2. María es en Cristo el cumplimiento de las promesas de Dios. En el momento mismo de la caída, en las palabras que el Señor dirige a la serpiente, escuchamos un vagido de esperanza: “Pondré enemistad entre ti y la mujer, entre tu linaje y el suyo”. María es la descendencia que triunfa sobre el tentador, la mujer que aplasta al dragón ávido de corromper hijos. El Adviento es el tiempo en que acariciamos la promesa de Dios; y al contemplar a María inmaculada, sabemos con certeza que no seremos defraudados.

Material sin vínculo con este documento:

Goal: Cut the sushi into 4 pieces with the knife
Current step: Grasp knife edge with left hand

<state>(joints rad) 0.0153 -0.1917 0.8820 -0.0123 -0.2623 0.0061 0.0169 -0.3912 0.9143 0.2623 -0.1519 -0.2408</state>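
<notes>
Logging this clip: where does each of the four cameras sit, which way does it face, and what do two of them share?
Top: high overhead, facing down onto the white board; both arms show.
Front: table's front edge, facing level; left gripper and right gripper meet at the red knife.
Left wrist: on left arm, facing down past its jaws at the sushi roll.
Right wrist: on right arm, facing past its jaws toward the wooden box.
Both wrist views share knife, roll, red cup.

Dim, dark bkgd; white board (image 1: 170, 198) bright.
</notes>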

3. Celebrar a María inmaculada es celebrar lo que Dios ha hecho en ella. Porque se dejó trabajar por el Espíritu del Padre. Qué bien lo dijo Dante en la Divina Comedia: “Virgen Madre, hija de tu Hijo” (Paraíso, XXXIII). Sí, hija de tu hijo; María es sin pecado por el rescate de Jesús. Cristo no había nacido pero en la mente de Dios ya estaba salvando a su madre. De ese Hijo bendito brota toda santidad y por eso decimos que María inmaculada es hija de Jesús. Madre en la carne, hija en la gracia. También nosotros tenemos que nacer de Jesús. Y para eso avanzamos hacia la Navidad. De modo que, junto con María, “cantemos al Señor un canto nuevo, porque él hizo maravillas” (Salmo 98).